Red Hat OpenShift IPI on Nutanix Cloud Platform

Nutanix.dev - Red Hat OpenShift IPI on Nutanix Cloud Platform

Table of Contents

Nutanix and Red Hat continue to offer certified, streamlined solutions that our shared customers are looking for as they navigate the hybrid multicloud landscape. While it is certainly possible to install a platform agnostic Red Hat OpenShift cluster on Nutanix, this method often relies on the administrator to deploy all of the required machines, the operating system image, load balancer, DNS entries and so on. Nutanix NCM Self-Service and Red Hat Ansible Automation Platform can be leveraged for end-to-end  automation of these workflows, but our customers require a natively integrated solution between the two platforms. 

We are happy to announce that with the release of Red Hat OpenShift 4.11, the platform’s full stack automated installation process known as Installer Provisioned Infrastructure or IPI is now available for the Nutanix Cloud Platform. 

With the IPI method, the OpenShift installer integrates with the Nutanix Prism APIs in creating the AHV virtual machines, installing the boot image and bootstrapping the entire cluster. There is no requirement to create and configure an external load balancer as it is integrated into the cluster during installation. Furthermore, scaling the cluster up and down to accommodate changing workloads can be done without user intervention. This is made feasible by Nutanix’s full Machine API support, based on the upstream Cluster API project and custom OpenShift resources. 

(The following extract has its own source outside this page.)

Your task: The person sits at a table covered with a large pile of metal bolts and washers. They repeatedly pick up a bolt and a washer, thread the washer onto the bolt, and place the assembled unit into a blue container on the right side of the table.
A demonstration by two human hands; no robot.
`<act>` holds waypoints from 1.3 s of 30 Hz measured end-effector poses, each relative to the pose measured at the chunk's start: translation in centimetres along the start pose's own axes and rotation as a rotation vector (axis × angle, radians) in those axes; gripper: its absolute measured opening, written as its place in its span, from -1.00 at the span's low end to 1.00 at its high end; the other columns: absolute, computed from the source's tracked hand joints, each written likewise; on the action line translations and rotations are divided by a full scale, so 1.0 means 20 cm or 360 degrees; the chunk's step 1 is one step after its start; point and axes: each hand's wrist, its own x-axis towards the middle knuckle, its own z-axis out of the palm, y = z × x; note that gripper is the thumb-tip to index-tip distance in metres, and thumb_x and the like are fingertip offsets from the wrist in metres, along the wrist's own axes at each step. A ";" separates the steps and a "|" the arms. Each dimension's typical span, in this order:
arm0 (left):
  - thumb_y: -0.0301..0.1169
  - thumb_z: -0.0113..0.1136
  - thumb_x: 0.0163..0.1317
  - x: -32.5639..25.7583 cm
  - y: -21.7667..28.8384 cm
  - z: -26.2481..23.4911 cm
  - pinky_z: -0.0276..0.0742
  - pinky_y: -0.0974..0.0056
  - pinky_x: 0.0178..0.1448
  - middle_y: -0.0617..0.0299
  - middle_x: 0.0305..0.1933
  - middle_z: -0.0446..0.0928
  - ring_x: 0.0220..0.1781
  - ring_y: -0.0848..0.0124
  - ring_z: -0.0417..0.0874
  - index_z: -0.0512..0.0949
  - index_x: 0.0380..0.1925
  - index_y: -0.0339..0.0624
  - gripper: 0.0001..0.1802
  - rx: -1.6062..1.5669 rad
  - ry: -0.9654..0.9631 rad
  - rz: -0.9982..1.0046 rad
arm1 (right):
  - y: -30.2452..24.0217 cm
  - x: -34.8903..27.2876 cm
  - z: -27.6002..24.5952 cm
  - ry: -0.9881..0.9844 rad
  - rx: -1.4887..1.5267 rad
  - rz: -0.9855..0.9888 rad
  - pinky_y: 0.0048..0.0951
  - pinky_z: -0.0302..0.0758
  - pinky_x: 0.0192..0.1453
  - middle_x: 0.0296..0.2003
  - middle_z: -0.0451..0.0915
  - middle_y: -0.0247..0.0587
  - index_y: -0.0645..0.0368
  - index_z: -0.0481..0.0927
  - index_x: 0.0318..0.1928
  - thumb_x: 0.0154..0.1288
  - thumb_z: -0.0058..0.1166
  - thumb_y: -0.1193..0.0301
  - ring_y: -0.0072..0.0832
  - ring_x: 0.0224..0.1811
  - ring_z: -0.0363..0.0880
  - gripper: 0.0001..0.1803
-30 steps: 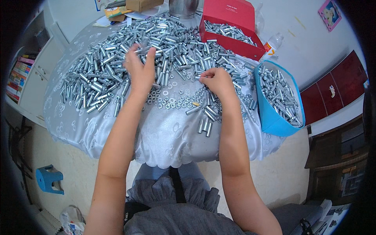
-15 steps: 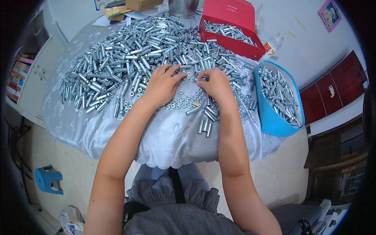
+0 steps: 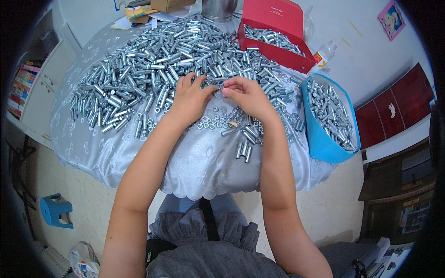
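A big heap of silver metal sleeves covers the far half of a table under a shiny grey cloth. My left hand and my right hand meet fingertip to fingertip at the near edge of the heap. Together they pinch a small metal sleeve, mostly hidden by the fingers. Just below the hands lies a scatter of small nuts and washers. A few loose sleeves lie nearer to me.
A blue bin filled with sleeves stands at the table's right edge. A red box with more sleeves and a plastic bottle are behind it. A metal pot stands at the back, a blue stool on the floor left.
My left hand came down from the heap and moved right to join my right hand. The fingertips of both now close on a small part between them.
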 end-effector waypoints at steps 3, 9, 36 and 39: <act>-0.40 0.20 -0.02 0.01 0.00 -0.01 0.16 0.02 0.16 0.21 0.01 0.42 0.13 0.08 0.28 0.54 -0.33 0.01 -0.81 -0.0018 -0.0054 0.0005 | -0.05 0.00 0.01 -0.0027 0.0204 0.0134 -0.61 0.45 -0.25 -0.38 0.57 -0.24 0.26 0.42 0.00 0.19 0.03 0.49 -0.53 -0.31 0.56 -0.66; -0.39 0.22 -0.04 0.01 0.00 -0.02 0.15 0.02 0.16 0.23 0.01 0.42 0.14 0.09 0.28 0.54 -0.32 0.01 -0.79 -0.0041 -0.0057 0.0036 | -0.09 -0.02 0.00 -0.0123 0.0398 0.0105 -0.65 0.43 -0.27 -0.35 0.55 -0.29 0.17 0.39 0.06 0.26 -0.03 0.42 -0.58 -0.29 0.57 -0.65; -0.42 0.02 0.22 0.08 0.08 -0.08 0.41 0.36 -0.29 0.17 -0.41 0.51 -0.38 0.41 0.52 0.47 -0.27 -0.28 -0.84 -0.1134 0.0125 -0.0397 | -0.09 -0.01 -0.02 0.0379 0.0540 0.0282 -0.70 0.36 -0.39 -0.38 0.61 -0.25 0.24 0.50 -0.15 0.11 0.15 0.46 -0.62 -0.39 0.58 -0.73; -0.41 0.04 0.22 0.08 0.07 -0.06 0.39 0.41 -0.29 0.24 -0.40 0.51 -0.38 0.52 0.48 0.48 -0.30 -0.26 -0.86 -0.1320 0.0144 -0.0449 | -0.09 -0.01 -0.01 0.0365 0.0558 0.0284 -0.69 0.37 -0.38 -0.38 0.61 -0.26 0.24 0.51 -0.15 0.10 0.15 0.46 -0.62 -0.39 0.58 -0.73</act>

Let’s dig deeper into the IPI installation deployment workflow with a step-by-step process.

Pre-requisites

  • Red Hat OpenShift Container Platform version 4.11 has been tested for specific compatibility with the following software versions:
    • Prism Central version pc.2022.4
    • AOS version 5.20.4 (LTS) and 6.1.1 (STS)
  • A Nutanix cluster with a minimum of 800 GB of storage.  
  • A Nutanix user account with a role assigned that must be able to perform CRUD operations on VMs, categories and images.
  • A valid SSL certificate issued from a trusted CA for the Prism Central. For information on using self-signed certificates, please refer to the OpenShift documentation.
  • If a firewall exists in the environment, ensure that port 9440 to the Prism Central IP address is accessible.
  • You must use AHV IP Address Management (IPAM) for the machine network and ensure that it is configured to provide persistent IP addresses to the cluster machines
  • Two static IP addresses must be reserved for the cluster API VIP and ingress VIP. If you are using Nutanix’s IPAM feature, then you can reserve them from a subnet using the following command from any Controller VM in the Prism element cluster.
acli net.add_to_ip_blacklist <network_name> ip_list=ip_address1,ip_address2
  • You must create DNS records for the two static IP addresses in the appropriate DNS server. These must be of the form
    • api.<cluster_name>.<base_domain>. for the API VIP
    • *.apps.<cluster_name>.<base_domain>. for the ingress VIP


In our demo, we will be installing a cluster with cluster name ocp-demo and base domain mypcfqdn.uk. Let’s verify that the API and ingress VIP wildcard DNS entries are valid.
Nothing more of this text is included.